Bir vardı, bir yoktu, diye başlayayım...Yılbaşının çam
ağacı, Noel Baba, herkese hediyeler, indirimler, alışveriş listeleri demek
olmadığı bir zamanlar vardı. Altmışları,
yetmişleri görmüşler için şimdinin şaşaası düşünülemezdi bile. Eski yıl
devrilince, saf bir yenilenme heyecanı olurdu sadece.

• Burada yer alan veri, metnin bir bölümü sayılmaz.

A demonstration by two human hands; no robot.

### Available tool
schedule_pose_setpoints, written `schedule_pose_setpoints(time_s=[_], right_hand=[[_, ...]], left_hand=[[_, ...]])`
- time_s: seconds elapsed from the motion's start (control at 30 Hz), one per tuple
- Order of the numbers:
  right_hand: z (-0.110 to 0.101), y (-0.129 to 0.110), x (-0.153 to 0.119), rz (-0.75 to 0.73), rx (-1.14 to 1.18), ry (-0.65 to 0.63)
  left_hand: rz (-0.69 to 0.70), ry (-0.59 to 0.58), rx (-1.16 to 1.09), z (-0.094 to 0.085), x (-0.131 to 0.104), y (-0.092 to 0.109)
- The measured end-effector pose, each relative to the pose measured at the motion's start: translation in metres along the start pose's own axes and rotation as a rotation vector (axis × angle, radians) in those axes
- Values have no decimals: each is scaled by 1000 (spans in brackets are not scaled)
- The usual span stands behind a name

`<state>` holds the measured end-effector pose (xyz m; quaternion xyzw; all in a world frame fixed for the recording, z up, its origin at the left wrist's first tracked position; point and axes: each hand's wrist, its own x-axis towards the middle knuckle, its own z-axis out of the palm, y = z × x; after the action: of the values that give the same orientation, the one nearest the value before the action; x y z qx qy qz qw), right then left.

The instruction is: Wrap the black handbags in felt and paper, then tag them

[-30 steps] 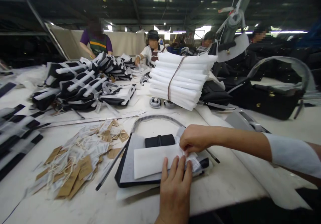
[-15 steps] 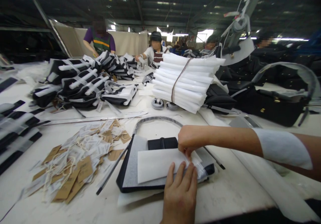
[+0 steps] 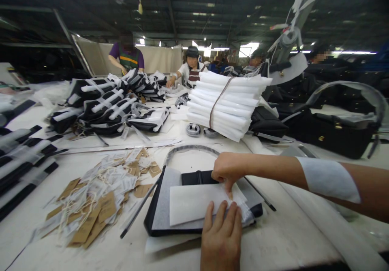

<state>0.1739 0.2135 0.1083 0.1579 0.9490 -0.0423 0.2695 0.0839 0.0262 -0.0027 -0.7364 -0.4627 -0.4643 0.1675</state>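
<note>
Head view: left hand [image 3: 221, 238] lies flat, fingers extended, palm down on the near edge of a white foam sheet [image 3: 194, 203], pinning it; nothing is gripped. Right hand [image 3: 226, 170] comes in from the right with a white sleeve guard [image 3: 326, 178] on the forearm, fingers curled down, fingertips [image 3: 230, 192] pinching or pressing the sheet's right end; can't tell which. The sheet lies on a flat black bag [image 3: 158, 222] with a grey liner, at the near middle of the tabletop [image 3: 273, 238]. A small black folded piece [image 3: 196, 178] rests on the bag just behind the sheet. A pile of brown paper tags [image 3: 100, 200] with string is to the left of the bag. A tied bundle of white foam sheets [image 3: 226, 105] sits further back, well apart. Wrapped black bags [image 3: 103, 109] are stacked at far left. Other people work at the far end.
</note>
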Motion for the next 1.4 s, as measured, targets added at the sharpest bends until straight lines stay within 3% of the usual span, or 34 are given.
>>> schedule_pose_setpoints(time_s=[0.17, 0.3, 0.53, 0.73, 0.9, 1.1, 1.2, 1.4], right_hand=[[11, 23, 7, 40, 127, 37], [14, 41, 15, 145, 316, -14], [21, 58, 36, 115, 463, -77], [19, 63, 16, 151, 522, 85], [24, 38, -16, 186, 490, 294], [39, 13, -19, 194, 562, 110], [36, 23, -8, 203, 715, 15], [46, 52, 9, 134, 939, -36]], left_hand=[[2, 23, 8, 1, 1, 0], [-3, 45, -1, 3, 1, 0], [23, 80, 29, 6, 0, -1], [39, 113, 35, 5, 2, 0], [48, 148, 38, 6, 3, 0], [50, 100, 37, 6, 2, -1], [45, 75, 40, 5, 1, -1], [65, 41, 39, 5, 0, -3]])
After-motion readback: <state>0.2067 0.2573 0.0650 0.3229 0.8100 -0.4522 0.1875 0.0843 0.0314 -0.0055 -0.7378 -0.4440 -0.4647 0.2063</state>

Yeni yılı karşılamanın neşesi
hep vardı, sadece tüketilen şeyler farklıydı: kuruyemiş ve Chiquita’dan evvelki
yılların kıymetli meyvası Anamur muzu
demekti yılbaşı. Bu meşhur ikilinin Yerli Malı Haftası dışında birlikte
görüldüğü ikinci yer, yılbaşı sofralarıydı. Benim gibi ortasınıf bir ailedenseniz, babanız
hacı bile olsa, yeni yıl kutlanırdı.
Günahı, sevabıyla kimse ilgilenmezdi. Bunun eğer ki bir hesabı varsa, öteki dünyaya bırakılırdı.

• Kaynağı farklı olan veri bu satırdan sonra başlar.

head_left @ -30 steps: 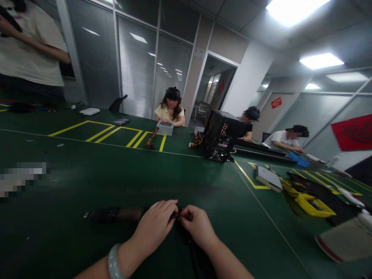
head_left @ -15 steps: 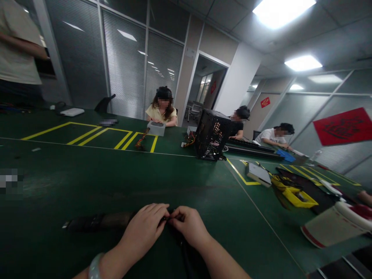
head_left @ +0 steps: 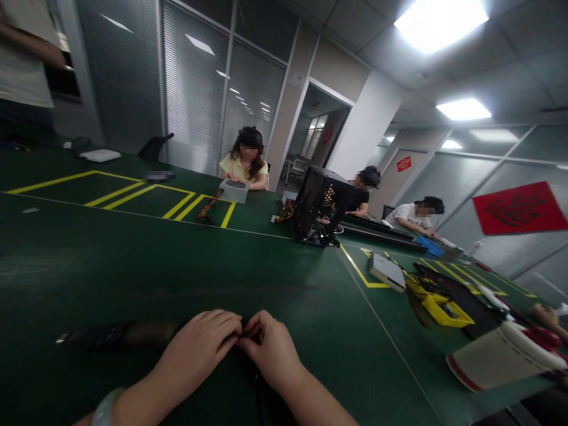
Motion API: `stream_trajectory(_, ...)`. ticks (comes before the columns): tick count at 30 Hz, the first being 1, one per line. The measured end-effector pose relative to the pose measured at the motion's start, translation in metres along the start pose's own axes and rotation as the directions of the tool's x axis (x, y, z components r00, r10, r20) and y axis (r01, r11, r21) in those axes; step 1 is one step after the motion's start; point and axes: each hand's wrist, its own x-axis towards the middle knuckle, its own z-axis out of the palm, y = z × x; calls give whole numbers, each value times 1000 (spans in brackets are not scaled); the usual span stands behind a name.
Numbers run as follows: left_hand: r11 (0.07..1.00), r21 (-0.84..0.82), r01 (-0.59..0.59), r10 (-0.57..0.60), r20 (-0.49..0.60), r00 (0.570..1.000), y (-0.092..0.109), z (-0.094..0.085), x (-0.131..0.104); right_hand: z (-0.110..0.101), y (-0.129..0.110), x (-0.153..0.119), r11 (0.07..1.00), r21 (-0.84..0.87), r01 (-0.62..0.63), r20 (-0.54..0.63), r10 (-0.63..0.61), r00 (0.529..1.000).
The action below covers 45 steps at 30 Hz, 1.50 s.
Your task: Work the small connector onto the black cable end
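Note:
A dark cylindrical tool [head_left: 133, 335] with a small metal tip lies across the green table in front of me, tip to the left. My left hand [head_left: 199, 342] rests over its right end, fingers bent and closed around something dark there. Close against it, my right hand [head_left: 271, 349] pinches at the same spot with thumb and fingertips. From between the hands a black cable [head_left: 261, 393] runs down towards me. The fingers hide the exact part being gripped, but it looks like the tool's cable end.
Beyond stand a black computer case [head_left: 322, 207] and a grey power supply [head_left: 234, 190] with loose wires. Rightward are a grey box [head_left: 387, 271], a yellow tray [head_left: 447, 312] and a white bucket-like container [head_left: 492, 360]. Several people sit or stand around the table.
My view has shifted slightly, so the hands and tool appear further left. Both hands keep their closed grip at the tool's right end, with only small finger movement.

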Motion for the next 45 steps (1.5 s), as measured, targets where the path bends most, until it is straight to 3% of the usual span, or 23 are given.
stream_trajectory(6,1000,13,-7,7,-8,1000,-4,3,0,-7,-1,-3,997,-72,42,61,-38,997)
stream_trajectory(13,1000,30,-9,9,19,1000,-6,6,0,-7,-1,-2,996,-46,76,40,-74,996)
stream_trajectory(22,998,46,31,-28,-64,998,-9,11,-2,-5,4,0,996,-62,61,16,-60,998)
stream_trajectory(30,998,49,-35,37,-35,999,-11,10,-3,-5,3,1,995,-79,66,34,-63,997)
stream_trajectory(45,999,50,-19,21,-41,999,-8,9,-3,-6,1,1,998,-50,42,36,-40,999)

Genellikle en hamarat kimse, onun evinde bütün aile bir
araya gelirdi. Ağaç olmasa da, yeni yıla hürmet edilir, evler kedi
merdivenleriyle süslenirdi. (Kedi
merdiveni diye Hz. Google’a yazınca hala çocukluğumun kedi merdiveni çıkıyor
vallahi, şimdi merak ettim ve baktım. Zamana direnmiş kendisi.) Tombala da
yılbaşında çıkardı kutusundan, çoluk çombalak o rengarenk kartlara bayılırdık.
Dünyanın en harika oyunu muamelesi yapılırdı
o ibiş oyuna: birinci çinko,
ikinci çinko ve tombala. Kumarın masumu, aile boyunda oynananı, kazananın üçbeş
kuruşluk servete konduğu Tombala.
Siyah beyaz ekranlarda gece yarısına kadar yayın yapılması
demekti yılbaşı. Televizyonun İstiklal Marşı eşliğinde, salavatla kapatıldığı
yıllardan bahsediyorum. Marş 12’den sonra okunurdu o gece. Televizyonda sadece
eğlence olurdu: şarkı, türkü, komiklik. Ve döneme göre şekillenirdi bu eğlence.

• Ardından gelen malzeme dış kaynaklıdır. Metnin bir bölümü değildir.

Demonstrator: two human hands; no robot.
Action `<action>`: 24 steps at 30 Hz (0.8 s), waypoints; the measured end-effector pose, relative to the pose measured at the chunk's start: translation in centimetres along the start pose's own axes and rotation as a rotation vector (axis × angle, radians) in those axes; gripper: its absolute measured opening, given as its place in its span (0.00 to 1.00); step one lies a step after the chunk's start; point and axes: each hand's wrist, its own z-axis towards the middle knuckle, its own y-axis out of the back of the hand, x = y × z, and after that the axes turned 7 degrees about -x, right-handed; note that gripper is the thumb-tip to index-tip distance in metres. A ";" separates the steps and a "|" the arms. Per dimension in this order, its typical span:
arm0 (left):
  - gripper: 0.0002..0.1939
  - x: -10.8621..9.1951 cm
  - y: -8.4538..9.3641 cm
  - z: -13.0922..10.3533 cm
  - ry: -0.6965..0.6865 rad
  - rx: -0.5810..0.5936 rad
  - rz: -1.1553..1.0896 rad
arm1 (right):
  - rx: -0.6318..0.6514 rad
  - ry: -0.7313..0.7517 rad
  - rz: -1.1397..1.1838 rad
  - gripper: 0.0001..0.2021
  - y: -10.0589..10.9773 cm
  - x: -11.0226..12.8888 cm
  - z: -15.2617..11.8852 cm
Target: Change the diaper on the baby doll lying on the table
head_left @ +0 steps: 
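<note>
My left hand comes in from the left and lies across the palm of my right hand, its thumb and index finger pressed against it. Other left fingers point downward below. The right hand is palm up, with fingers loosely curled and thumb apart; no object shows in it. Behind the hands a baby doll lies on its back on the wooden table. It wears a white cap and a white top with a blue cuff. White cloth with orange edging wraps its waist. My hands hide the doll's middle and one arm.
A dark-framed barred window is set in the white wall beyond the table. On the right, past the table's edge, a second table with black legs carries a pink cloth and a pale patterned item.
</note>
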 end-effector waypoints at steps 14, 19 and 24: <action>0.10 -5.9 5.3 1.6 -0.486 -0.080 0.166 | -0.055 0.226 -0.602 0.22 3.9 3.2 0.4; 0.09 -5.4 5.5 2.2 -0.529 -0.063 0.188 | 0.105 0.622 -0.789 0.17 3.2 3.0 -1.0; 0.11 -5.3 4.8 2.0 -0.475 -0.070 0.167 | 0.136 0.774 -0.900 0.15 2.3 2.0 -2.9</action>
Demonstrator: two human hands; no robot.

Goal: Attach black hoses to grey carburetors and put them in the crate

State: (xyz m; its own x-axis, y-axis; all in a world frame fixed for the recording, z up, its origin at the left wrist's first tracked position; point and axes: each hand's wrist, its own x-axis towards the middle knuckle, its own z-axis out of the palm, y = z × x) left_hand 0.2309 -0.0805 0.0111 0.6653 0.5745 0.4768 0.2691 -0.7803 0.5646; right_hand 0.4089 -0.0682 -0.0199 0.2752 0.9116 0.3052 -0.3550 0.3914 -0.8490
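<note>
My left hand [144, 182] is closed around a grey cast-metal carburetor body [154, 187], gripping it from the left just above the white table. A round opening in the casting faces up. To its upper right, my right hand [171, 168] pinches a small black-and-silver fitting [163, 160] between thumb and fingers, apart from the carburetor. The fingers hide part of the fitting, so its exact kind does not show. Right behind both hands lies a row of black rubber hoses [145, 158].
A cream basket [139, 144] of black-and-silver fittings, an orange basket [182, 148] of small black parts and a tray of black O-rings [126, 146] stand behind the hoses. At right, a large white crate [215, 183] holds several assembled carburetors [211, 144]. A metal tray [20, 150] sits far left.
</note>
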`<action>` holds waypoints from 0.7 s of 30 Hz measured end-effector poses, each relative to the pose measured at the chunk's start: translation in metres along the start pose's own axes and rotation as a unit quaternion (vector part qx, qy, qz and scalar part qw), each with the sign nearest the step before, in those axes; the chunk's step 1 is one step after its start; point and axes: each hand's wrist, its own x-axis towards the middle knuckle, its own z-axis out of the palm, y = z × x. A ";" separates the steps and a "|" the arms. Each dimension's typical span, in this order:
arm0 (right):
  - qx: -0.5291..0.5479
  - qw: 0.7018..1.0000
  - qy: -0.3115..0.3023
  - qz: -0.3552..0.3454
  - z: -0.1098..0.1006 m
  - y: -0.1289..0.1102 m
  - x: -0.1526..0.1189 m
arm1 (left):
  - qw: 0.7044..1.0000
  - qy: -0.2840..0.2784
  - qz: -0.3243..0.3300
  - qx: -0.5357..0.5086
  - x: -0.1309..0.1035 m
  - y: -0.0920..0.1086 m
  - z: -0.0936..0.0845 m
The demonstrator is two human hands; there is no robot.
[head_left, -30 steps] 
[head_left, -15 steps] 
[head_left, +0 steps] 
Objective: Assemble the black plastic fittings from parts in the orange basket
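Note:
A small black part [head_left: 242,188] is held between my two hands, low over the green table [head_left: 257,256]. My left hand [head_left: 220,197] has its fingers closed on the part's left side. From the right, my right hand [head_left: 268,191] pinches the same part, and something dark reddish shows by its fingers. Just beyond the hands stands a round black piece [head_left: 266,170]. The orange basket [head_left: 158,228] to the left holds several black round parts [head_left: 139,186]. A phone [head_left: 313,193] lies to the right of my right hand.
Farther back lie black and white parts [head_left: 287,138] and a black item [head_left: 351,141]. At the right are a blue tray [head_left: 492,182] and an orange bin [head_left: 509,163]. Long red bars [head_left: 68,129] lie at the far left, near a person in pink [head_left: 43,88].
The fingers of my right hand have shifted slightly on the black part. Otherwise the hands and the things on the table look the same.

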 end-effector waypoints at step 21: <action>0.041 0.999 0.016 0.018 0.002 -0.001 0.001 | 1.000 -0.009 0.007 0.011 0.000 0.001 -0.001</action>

Mesela darbeyi takip eden yıllarda Bülent Ersoy çıkamaz olmuştu ekranlara, edebimiz
bozulmasın diye. Yetmişlerin bütün yükü, Bülent Ersoy’a yüklenmişti nedense:
gençleri birbirine düşman eden sanki o, ellerine silah veren sanki o, kardeşi
kardeşe kırdıran sanki o. Hep, “Günahını aldılar vallahi,” diye düşünmüşümdür.
Ve cezasını çekmek üzere ekranlardan men edilmişti. Eğlencemiz o aralar azalsa
da, Özal’la beraber ekranlar zaptedilemeyecesine tekrar şenlendi. Alışık
olduğumuz tek kanal TRT’nin “edepli” eğlenmeleri, yerini başdöndürücü bir
şekilde fır dönen dansözlere bıraktı. Ve bütün Noel ağaçlarına bedel Bülent
Ersoy’umuz da geri döndü göğüslerini gere gere. Yılbaşı demek, artık özgürlük
demekti: dansözlere özgürlük, Bülent Ersoy’a özgürlük... İşte tamamdı her şey
artık...Yaşasın özgürdük ülkece...Nedir ki özgürlük dediğin, bu değilse...
Yasaklar bitmiş, çok değişmeye başlamıştı memleket.
Kapitalizmi hemen benimseyen, ve çok seven güzel memleketim insanı, Coca Cola
içen kutup ayısını aileden biri sanmaya başlamıştı seksenlerde. Biz de artık saat
12’den sonra “Yurtdışından Müzik”i beklemeye başlamıştık. İnsanlar Noel
partileri yapmaya başlamıştı aile içinde, ayın 24’ünde. Hızla batılılaşan memleketim,
çağdaşlığı çoğalan televizyon kanallarında gördüğü gibi yaşamaya başlamıştı.
Sue Ellen misali... Kafalar karışmaya başlamıştı biraz, ama özgürlük ve
çağdaşlık ne gerektiriyorsa yapmak lazımdı. Çoktan seçmeli testlerdeki başarıya
indirgenen eğitim sisteminin de yardımıyla, hızla çağdaşlaşmakta olan memleket,
bu sorgulamadan kaptırılan hızın etkisiyle sağa sola savrulmaya başlamıştı
artık: belki de başımıza gelen her şeyin suçlusu sadece Bülent Ersoy değildi.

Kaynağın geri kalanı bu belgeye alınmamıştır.